◆ Exercise goal: The response must contain every line below in which "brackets" appears.

----- Dataset excerpts

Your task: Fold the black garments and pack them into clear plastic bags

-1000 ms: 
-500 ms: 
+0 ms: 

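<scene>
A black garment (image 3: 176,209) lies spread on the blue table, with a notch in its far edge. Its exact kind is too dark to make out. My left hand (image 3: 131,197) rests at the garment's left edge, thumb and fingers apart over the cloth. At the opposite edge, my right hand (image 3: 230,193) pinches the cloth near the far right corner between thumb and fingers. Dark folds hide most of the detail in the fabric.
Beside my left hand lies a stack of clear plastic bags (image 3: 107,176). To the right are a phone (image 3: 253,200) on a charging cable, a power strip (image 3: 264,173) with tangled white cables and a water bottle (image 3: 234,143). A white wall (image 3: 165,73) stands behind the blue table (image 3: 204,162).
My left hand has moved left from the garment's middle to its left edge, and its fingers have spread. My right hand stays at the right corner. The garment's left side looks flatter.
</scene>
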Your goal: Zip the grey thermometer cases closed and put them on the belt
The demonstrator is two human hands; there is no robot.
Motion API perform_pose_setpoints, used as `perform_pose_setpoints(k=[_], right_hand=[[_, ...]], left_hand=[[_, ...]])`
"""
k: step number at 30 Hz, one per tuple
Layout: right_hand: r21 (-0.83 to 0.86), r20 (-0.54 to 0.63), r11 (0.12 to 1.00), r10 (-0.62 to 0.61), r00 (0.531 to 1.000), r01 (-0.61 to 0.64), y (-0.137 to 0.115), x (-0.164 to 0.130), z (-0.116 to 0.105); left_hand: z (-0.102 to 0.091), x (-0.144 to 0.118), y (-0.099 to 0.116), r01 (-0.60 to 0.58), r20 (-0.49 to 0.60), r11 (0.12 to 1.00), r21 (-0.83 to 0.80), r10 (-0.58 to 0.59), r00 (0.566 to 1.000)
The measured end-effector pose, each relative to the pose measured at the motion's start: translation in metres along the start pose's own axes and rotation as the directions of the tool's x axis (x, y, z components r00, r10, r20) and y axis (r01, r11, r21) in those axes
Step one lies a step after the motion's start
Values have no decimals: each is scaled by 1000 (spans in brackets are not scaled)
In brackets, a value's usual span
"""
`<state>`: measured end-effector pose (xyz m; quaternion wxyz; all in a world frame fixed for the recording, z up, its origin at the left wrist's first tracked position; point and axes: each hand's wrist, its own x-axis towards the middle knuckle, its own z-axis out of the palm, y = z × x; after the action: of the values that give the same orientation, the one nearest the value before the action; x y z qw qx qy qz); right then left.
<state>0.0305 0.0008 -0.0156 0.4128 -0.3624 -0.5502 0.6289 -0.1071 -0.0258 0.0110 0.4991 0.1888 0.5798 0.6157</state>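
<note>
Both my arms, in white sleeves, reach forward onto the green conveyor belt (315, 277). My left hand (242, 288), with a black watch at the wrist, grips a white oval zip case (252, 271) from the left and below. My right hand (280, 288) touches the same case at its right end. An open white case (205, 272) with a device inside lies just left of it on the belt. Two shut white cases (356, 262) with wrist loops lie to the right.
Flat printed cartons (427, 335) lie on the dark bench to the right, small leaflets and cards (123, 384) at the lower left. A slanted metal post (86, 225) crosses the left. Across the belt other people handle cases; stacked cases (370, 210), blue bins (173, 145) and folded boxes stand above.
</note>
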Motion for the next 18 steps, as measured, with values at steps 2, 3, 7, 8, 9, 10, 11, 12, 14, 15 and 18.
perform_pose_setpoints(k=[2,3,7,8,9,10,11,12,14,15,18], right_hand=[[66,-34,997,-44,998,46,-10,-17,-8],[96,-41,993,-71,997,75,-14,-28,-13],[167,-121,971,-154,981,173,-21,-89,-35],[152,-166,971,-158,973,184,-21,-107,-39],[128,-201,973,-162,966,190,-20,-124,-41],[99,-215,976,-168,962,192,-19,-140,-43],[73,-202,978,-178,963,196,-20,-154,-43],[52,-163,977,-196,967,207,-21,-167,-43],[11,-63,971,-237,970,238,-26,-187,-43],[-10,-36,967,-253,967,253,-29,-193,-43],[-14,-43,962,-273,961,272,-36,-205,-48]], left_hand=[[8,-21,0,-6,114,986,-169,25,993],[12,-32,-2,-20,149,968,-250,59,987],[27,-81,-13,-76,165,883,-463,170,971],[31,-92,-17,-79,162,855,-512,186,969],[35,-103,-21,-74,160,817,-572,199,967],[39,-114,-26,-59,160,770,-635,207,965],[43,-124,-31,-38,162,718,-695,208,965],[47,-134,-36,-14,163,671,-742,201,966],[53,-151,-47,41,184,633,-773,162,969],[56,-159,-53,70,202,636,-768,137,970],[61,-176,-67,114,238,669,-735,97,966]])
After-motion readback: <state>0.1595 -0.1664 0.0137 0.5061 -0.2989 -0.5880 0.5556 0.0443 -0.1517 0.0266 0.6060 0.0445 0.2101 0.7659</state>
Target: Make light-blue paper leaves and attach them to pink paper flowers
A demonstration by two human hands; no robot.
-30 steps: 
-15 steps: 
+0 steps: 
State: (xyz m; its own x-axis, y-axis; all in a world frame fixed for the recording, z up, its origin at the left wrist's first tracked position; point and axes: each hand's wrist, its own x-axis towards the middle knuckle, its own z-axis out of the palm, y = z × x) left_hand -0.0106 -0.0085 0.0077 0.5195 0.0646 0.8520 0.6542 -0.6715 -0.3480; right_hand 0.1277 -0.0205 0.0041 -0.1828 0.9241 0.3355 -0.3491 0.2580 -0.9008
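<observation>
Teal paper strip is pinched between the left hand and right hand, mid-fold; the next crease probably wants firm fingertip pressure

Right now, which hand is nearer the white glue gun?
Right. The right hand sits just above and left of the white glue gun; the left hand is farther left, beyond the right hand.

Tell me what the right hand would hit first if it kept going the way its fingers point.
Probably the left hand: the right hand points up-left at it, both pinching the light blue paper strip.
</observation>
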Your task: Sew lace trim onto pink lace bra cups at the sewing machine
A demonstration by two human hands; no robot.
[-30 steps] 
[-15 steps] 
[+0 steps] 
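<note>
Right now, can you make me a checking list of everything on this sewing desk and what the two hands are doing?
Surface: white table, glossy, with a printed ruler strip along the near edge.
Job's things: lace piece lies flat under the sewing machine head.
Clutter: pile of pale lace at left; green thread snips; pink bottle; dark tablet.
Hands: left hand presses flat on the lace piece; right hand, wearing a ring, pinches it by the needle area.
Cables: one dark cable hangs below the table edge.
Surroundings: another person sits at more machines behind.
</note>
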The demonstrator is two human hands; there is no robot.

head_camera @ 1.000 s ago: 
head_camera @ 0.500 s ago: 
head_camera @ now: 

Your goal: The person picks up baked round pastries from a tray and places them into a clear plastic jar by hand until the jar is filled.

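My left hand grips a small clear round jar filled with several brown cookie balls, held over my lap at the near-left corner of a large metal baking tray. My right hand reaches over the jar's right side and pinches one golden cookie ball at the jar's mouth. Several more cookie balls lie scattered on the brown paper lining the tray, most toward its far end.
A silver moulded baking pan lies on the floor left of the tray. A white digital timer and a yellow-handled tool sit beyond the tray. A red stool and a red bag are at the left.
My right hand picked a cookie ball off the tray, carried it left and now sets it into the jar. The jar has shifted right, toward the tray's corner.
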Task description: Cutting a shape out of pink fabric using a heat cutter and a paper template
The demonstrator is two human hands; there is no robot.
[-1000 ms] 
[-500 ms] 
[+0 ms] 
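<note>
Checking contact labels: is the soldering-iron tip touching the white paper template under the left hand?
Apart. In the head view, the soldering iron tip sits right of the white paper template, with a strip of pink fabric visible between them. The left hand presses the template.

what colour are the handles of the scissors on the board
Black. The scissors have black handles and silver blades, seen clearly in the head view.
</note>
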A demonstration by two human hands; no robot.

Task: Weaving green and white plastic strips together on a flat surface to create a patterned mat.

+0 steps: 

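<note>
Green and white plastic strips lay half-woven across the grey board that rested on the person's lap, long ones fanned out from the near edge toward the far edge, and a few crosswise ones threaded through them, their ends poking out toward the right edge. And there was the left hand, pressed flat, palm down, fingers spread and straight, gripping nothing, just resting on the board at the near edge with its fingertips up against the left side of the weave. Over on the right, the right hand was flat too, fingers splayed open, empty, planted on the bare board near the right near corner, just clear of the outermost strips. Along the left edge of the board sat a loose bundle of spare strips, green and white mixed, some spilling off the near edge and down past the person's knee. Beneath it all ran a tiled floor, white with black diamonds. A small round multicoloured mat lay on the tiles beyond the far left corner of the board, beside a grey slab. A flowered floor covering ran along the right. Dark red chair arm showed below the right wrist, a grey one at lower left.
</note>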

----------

◆ Solution for this exercise:
Values have no decimals: each is scaled by 1000 (spans in brackets are not scaled)
In brackets, a value's usual span

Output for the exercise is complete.